20. The system of claim 15, wherein system comprises at least one of:
a system for performing simulation operations;
a system for performing simulation operations to test or validate autonomous machine applications;
a system for performing digital twin operations;
a system for performing light transport simulation;
a system for rendering graphical output;
a system for performing deep learning operations;
a system for performing generative operations using a large language model (LLM);
a system for performing generative operations using a vision language model (VLM);
a system for performing generative operations using a multi-modal language model;
a system implemented using an edge device;
a system for generating or presenting virtual reality (VR) content;
a system for generating or presenting augmented reality (AR) content;
a system for generating or presenting mixed reality (MR) content;
a system incorporating one or more Virtual Machines (VMs);
a system implemented at least partially in a data center;
a system for performing hardware testing using simulation;
a system for synthetic data generation;
a collaborative content creation platform for 3D assets;
a system implemented at least partially using cloud computing resources;
a system using or deploying one or more inference microservices; or
a system that incorporates one or more machine learning models deployed in a service or microservice along with an OS-level virtualization package (e.g., a container).

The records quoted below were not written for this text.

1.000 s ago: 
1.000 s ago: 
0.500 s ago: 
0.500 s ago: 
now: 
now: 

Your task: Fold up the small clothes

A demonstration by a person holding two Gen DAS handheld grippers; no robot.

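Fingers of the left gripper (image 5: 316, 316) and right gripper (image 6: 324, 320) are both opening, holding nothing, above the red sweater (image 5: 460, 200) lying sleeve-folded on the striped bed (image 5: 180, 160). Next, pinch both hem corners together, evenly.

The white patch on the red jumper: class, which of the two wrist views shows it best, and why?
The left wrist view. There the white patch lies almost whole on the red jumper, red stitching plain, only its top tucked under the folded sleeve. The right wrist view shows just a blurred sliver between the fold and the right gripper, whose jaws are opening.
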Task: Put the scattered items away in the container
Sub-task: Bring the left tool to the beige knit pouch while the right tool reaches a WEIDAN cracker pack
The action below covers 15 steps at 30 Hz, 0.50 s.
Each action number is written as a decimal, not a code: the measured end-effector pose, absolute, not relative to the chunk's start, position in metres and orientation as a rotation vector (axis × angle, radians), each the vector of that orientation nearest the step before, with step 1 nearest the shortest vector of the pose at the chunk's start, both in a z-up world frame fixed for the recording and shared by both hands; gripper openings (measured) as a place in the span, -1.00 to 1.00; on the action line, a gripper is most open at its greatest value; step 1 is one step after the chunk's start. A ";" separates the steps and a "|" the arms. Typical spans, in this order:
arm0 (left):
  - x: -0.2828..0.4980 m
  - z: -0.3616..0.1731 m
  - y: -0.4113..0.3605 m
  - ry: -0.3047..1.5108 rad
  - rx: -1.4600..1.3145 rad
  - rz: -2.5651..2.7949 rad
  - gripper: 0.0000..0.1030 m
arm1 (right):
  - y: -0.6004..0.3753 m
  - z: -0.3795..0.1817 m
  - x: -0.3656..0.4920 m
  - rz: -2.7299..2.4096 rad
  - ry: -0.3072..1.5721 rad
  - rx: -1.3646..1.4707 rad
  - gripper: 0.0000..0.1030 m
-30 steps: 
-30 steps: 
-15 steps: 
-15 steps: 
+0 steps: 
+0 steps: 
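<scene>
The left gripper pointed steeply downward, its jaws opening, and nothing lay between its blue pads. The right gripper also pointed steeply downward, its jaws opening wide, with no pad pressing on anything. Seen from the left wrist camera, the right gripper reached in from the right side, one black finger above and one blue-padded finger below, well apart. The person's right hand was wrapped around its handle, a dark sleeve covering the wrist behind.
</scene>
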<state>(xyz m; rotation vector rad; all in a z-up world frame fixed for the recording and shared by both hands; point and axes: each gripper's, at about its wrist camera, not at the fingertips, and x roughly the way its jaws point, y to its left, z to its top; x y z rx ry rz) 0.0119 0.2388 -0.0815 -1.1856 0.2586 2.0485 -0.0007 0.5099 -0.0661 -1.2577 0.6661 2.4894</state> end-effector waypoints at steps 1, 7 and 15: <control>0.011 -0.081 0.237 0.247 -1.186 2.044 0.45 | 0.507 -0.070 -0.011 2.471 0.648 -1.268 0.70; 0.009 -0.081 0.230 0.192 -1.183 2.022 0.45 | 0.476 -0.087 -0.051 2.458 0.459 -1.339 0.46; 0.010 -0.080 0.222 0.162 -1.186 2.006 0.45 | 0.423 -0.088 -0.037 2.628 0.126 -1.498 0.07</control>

21. A processor comprising:
one or more processing units to synthesize an output temporal speech signal corresponding to a restored version of an input temporal speech signal by applying an inverse transform comprising at least a vector field of coefficients in an invertible domain to the input temporal speech signal, wherein the vector field of coefficients of the invertible domain is produced by using a transformer-based neural network to apply one or more parameters to the input temporal speech signal after masking at least a portion of the input temporal speech signal.
22. The processor of claim 21, wherein the one or more processing units are further to apply the one or more parameters to a prompt associated with a target source and wherein the output temporal signal comprises a restored signal corresponding to the target source.